Urbanistica
Una nuova architettura per la solidarietà
“Il progetto architettonico è un atto politico”. Questa affermazione ha spesso nutrito visioni molto diverse – dalla difesa dell’autonomia disciplinare alla concezione dell’”architetto condotto” – ma prodotto soluzioni di difficile realizzazione. Negli ultimi anni, un campo ha offerto la possibilità di testare questo assunto: le catastrofi naturali o le grandi migrazioni dai paesi in conflitto. In coincidenza di questi eventi drammatici, alcuni architetti hanno iniziato a lavorare sull’opportunità di costruire luoghi, abitazioni e spazi che possano contribuire concretamente a garantire alla precarietà una qualità inattesa. Dalle case con i tubi in cartone di Shigeru Ban – costruite in occasione dei terremoti in Giappone e Turchia alla fine degli anni novanta – sino agli interventi dell’associazione Architectes Sans Frontières, è ormai palese come l’emergenza sia diventata un tema di riflessione anche per gli architetti. L’ultima Biennale di Architettura di Venezia se ne è accorta, proponendo una visione from the front.
Dismessi i papillon o gli immancabili abiti neri, molti hanno indossato gli stivali di gomma e visitato i luoghi in cui la disciplina può trovare una concretezza “politica”, spesso condivisa e concertata con gli utenti finali. Con questo spirito è nata Maidan Tent, un progetto promosso da due giovani architetti – Bonaventura Visconti di Modrone e Leo Bettini Oberkalmsteiner – che hanno individuato nella mancanza di uno spazio pubblico la vera falla dei campi di accoglienza per i profughi. A partire da quello situato a Ritsona, Grecia, i due progettisti hanno indagato la quotidianità dei settecento rifugiati, analizzando gli usi e le funzioni presenti nel campo.

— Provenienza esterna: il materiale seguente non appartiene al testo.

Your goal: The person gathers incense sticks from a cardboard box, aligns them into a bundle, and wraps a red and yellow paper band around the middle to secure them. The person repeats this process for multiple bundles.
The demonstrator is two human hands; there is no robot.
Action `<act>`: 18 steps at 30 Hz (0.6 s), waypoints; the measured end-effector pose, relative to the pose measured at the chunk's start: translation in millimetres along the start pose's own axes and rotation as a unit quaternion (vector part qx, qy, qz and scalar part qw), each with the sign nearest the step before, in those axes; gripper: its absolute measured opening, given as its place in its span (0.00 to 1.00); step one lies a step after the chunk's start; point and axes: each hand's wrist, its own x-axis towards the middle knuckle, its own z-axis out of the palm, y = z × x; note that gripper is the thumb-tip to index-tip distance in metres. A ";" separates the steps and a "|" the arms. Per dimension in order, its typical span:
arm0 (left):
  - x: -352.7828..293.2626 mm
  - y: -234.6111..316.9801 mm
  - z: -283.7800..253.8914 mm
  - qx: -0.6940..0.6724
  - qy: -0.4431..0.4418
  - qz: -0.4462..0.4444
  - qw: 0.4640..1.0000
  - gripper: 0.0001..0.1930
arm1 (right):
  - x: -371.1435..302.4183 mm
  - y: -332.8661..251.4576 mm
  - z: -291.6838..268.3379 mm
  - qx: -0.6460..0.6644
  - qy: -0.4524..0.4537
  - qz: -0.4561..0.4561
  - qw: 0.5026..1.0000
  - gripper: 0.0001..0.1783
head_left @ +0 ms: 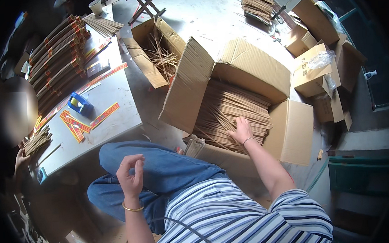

La proposta finale – commissionata dalla Ong Echo100 plus, patrocinata anche dalla IOM (International Organization for Migration) dell’ONU e in cerca di finanziatori mediante una campagna di crowfunding – prevede una piazza coperta da una tenda circolare divisa in otto settori attraverso cui modulare il grado di privacy delle persone – lo spazio centrale è condiviso mentre le otto stanze radiali possono essere ripartite – così da offrire non solo uno spazio ma soprattutto un luogo, una piazza, in cui l’alienazione del tempo trascorso nell’inattività possa essere mitigata dalla condivisione di funzioni e usi inattesi e non previsti. Uno spazio flessibile ma non indifferente che lavora sulle relazioni e non soltanto sull’esigenze primarie, ponendosi come prototipo per condizioni analoghe in cui normalmente lo spazio pubblico è definito soltanto dalla distanza tra le tende o dai container. E il tempo dall’attesa di ottenere un permesso.